[DESCRIPTION OF THE TASK] Repeat the data. Keep each line identical.

[RECORDS PROVIDED]
::::::::::

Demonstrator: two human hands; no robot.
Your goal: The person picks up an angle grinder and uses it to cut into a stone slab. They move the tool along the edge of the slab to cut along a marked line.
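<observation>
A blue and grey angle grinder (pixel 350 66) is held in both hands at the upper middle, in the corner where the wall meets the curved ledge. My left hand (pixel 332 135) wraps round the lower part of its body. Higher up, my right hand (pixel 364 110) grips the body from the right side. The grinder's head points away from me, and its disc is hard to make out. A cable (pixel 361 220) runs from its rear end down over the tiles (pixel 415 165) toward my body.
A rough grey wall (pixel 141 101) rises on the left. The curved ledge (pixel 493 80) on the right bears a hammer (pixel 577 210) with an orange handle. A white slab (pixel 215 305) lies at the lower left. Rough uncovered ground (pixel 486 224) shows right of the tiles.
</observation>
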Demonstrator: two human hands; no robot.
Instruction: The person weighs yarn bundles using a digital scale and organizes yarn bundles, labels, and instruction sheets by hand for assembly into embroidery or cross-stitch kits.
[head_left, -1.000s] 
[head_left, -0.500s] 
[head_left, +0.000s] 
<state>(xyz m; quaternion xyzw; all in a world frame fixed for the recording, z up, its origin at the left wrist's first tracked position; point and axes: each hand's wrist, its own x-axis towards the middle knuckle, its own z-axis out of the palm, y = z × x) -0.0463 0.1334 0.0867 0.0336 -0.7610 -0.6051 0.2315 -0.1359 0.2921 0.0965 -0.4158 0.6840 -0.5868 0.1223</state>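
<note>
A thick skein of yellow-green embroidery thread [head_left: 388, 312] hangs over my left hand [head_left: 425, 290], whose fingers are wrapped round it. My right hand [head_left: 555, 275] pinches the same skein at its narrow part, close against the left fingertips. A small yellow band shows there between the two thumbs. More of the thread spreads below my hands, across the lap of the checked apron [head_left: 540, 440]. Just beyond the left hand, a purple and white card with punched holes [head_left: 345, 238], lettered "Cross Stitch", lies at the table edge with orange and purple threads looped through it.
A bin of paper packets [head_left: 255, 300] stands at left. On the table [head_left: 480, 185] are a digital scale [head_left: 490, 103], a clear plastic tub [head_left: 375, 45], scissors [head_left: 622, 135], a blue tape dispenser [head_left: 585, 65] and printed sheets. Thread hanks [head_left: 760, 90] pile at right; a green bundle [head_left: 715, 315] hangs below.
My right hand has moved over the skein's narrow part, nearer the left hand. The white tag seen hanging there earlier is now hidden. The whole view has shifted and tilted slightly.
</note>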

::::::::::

[YOUR SOLUTION]
Demonstrator: two human hands; no robot.
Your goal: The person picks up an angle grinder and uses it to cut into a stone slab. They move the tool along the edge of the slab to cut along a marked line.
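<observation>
A blue and grey angle grinder (pixel 350 66) is held in both hands at the upper middle, in the corner where the wall meets the curved ledge. My left hand (pixel 332 135) wraps round the lower part of its body. Higher up, my right hand (pixel 364 110) grips the body from the right side. The grinder's head points away from me, and its disc is hard to make out. A cable (pixel 361 220) runs from its rear end down over the tiles (pixel 415 165) toward my body.
A rough grey wall (pixel 141 101) rises on the left. The curved ledge (pixel 493 80) on the right bears a hammer (pixel 577 210) with an orange handle. A white slab (pixel 215 305) lies at the lower left. Rough uncovered ground (pixel 486 224) shows right of the tiles.
</observation>
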Demonstrator: two human hands; no robot.
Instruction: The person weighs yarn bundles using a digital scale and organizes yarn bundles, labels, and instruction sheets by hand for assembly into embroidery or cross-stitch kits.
[head_left, -1.000s] 
[head_left, -0.500s] 
[head_left, +0.000s] 
<state>(xyz m; quaternion xyzw; all in a world frame fixed for the recording, z up, its origin at the left wrist's first tracked position; point and axes: each hand's wrist, its own x-axis towards the middle knuckle, its own z-axis out of the palm, y = z × x) -0.0463 0.1334 0.0867 0.0336 -0.7610 -0.6051 0.2315 -0.1359 0.2921 0.0965 -0.4158 0.6840 -0.5868 0.1223</state>
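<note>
A thick skein of yellow-green embroidery thread [head_left: 388, 312] hangs over my left hand [head_left: 425, 290], whose fingers are wrapped round it. My right hand [head_left: 555, 275] pinches the same skein at its narrow part, close against the left fingertips. A small yellow band shows there between the two thumbs. More of the thread spreads below my hands, across the lap of the checked apron [head_left: 540, 440]. Just beyond the left hand, a purple and white card with punched holes [head_left: 345, 238], lettered "Cross Stitch", lies at the table edge with orange and purple threads looped through it.
A bin of paper packets [head_left: 255, 300] stands at left. On the table [head_left: 480, 185] are a digital scale [head_left: 490, 103], a clear plastic tub [head_left: 375, 45], scissors [head_left: 622, 135], a blue tape dispenser [head_left: 585, 65] and printed sheets. Thread hanks [head_left: 760, 90] pile at right; a green bundle [head_left: 715, 315] hangs below.
My right hand has moved over the skein's narrow part, nearer the left hand. The white tag seen hanging there earlier is now hidden. The whole view has shifted and tilted slightly.
</note>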

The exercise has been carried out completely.